New York City Should Take Over Control of Subways From State, Andrew Yang Says

New York City mayoral hopeful Andrew Yang wants the city to take over control of the Subway rapid transit system from the state.

Some of the most common complaints New Yorkers share about their city are related to the aging public transportation system — delayed trains, inefficiencies, rundown stations and its overall gritty feel. While city residents can blame many city problems on the mayor, the Subway issues actually fall at the feet of state leaders, who have controlled the transit system since 1968. Yang wants that to change, as a number of other local leaders have previously advocated.

"I think it's difficult for New Yorkers to be able to hold their leaders accountable when, like right now, you look up and say 'Well, you know, this is an Albany responsibility,'" Yang told Newsweek in a recent interview. The Democratic mayoral candidate said it "would be a major step in the right direction" for New York City to take control of the Subway system going forward.

Andrew Yang
New York City mayoral candidate Andrew Yang speaks at a press conference on January 14 in New York City. Michael M. Santiago/Getty

"We need to invest the proper resources that people will feel safe and secure on the subway. We have to make it so that the subway, itself, is reliable. And then we need to get New York back to a point where folks are visiting for business or tourism because those things will end up increasing ridership on the subway," Yang said.

Yang is not the first person to call for bringing the public transportation system under the city's control, and the idea has previously faced pushback from Albany. In the spring of 2019, New York City Council Speaker Corey Johnson put forward a "Big Apple Transit" system plan that would be overseen by the mayor instead of the state-run Metropolitan Transportation Authority. But New York Governor Andrew Cuomo quickly criticized the plan.

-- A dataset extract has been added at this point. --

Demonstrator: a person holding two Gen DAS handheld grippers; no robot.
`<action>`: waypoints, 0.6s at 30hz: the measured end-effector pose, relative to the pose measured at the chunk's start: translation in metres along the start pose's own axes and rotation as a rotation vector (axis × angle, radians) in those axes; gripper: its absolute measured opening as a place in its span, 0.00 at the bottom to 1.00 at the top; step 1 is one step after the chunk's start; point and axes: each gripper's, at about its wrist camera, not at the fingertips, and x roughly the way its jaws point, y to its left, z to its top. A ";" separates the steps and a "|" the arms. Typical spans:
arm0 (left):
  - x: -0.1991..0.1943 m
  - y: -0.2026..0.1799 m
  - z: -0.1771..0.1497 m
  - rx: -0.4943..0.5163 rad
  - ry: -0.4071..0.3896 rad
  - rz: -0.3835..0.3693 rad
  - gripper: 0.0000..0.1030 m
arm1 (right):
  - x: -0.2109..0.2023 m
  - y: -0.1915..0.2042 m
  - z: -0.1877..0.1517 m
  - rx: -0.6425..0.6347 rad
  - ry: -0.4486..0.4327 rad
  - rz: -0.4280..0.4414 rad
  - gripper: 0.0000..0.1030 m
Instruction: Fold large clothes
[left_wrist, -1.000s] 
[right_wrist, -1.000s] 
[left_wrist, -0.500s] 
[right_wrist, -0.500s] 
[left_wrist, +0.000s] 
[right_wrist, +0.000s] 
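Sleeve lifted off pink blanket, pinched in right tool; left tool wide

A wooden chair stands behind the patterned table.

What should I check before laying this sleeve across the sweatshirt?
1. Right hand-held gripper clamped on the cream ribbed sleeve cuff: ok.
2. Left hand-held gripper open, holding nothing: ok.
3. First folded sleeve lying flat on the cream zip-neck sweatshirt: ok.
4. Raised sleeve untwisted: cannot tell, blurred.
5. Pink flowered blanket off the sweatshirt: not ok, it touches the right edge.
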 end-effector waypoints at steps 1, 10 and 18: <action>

"Why hasn't a mayor taken it over? There are about 10 billion reasons. That's the $10 billion the state gives to the MTA, primarily New York City Transit Authority between operating and capital," Cuomo said in a March 2019 interview with WAMC radio.

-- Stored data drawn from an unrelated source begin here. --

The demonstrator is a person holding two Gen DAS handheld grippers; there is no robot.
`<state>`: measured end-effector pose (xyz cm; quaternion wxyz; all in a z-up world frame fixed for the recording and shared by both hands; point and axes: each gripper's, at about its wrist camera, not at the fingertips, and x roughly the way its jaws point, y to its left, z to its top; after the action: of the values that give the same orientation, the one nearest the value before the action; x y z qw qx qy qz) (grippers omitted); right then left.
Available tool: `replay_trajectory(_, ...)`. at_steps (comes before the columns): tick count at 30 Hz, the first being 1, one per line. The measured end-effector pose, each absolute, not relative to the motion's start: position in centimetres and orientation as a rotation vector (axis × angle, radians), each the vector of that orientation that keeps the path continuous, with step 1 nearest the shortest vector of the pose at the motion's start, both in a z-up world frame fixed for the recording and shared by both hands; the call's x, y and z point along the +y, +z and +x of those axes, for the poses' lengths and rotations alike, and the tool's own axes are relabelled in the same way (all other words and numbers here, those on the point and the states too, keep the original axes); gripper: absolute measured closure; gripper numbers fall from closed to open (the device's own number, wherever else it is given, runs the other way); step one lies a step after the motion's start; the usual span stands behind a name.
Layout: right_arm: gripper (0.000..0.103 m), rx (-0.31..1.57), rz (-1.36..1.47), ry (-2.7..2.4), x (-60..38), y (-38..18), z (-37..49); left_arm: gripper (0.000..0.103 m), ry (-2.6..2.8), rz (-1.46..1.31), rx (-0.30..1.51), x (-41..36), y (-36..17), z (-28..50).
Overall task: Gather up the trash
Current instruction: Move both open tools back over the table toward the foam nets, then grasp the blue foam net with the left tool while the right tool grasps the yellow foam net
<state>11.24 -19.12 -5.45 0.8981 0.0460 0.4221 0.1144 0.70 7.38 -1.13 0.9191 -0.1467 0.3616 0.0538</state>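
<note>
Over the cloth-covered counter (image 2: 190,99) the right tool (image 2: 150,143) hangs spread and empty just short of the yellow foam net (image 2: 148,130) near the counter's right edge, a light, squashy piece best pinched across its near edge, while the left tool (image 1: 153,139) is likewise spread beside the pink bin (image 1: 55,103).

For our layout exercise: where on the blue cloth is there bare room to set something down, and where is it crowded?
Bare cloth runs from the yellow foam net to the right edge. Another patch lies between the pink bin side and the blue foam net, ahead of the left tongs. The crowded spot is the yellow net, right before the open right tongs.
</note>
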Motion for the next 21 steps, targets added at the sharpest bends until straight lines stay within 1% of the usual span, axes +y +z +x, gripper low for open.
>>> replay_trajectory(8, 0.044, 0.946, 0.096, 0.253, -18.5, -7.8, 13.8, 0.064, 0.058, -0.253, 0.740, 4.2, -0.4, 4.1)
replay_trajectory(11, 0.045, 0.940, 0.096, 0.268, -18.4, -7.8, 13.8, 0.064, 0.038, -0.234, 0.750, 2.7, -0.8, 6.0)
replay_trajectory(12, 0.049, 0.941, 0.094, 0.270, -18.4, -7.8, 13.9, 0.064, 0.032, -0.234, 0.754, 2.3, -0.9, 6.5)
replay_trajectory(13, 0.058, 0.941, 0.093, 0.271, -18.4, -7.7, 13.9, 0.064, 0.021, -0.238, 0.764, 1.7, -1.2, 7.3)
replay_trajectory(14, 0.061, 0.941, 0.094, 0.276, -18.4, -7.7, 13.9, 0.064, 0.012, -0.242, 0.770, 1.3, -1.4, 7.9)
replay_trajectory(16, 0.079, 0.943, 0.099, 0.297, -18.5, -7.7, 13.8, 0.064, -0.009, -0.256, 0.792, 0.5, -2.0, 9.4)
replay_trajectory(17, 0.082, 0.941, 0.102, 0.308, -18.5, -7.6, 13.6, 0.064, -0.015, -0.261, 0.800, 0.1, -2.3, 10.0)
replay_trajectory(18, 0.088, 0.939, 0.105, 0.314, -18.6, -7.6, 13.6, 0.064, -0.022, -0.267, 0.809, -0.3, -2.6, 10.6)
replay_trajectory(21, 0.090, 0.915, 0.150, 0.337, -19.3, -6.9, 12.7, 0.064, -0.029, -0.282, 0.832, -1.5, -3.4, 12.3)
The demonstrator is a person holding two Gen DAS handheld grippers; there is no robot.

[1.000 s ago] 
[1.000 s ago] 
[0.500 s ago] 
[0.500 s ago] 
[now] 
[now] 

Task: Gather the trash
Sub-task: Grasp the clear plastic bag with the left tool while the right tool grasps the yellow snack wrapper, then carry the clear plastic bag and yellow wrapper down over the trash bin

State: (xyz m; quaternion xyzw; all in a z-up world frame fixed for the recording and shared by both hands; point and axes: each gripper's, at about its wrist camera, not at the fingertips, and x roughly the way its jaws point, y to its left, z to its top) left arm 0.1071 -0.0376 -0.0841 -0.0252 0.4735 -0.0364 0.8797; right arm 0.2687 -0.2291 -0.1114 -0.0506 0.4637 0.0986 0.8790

"If New York City took it over, they take it over. They don't get the $10 billion in state funding," he said. However, Cuomo noted that the city could simply cancel the lease it had with the state for decades—although then it would face the threat of the massive funding shortfall.

The COVID-19 pandemic has taken its toll on the Subway system since then, causing serious strains on its budget. Prior to the pandemic, the public transit system had seen an average of 5.5 million weekly riders. That number had fallen dramatically to just about a third as of December, and the situation was even worse amid the height of the pandemic last spring as the city remained in a stringent lockdown. The MTA is now facing a $12 billion budget shortfall through the end of 2021.

While the Subway is one transportation issue that is unlikely to be fixed in the nearterm, Yang also wants to encourage more biking in the city. He told Newsweek that he spent nearly two decades in the city without a car and he wants that to be the norm for most New Yorkers.

"I want it so that when someone moves to New York City, they think, 'Great! I don't need to own a car.' One aspect of that is going to be making the city as bike-friendly as it possibly can be," Yang said.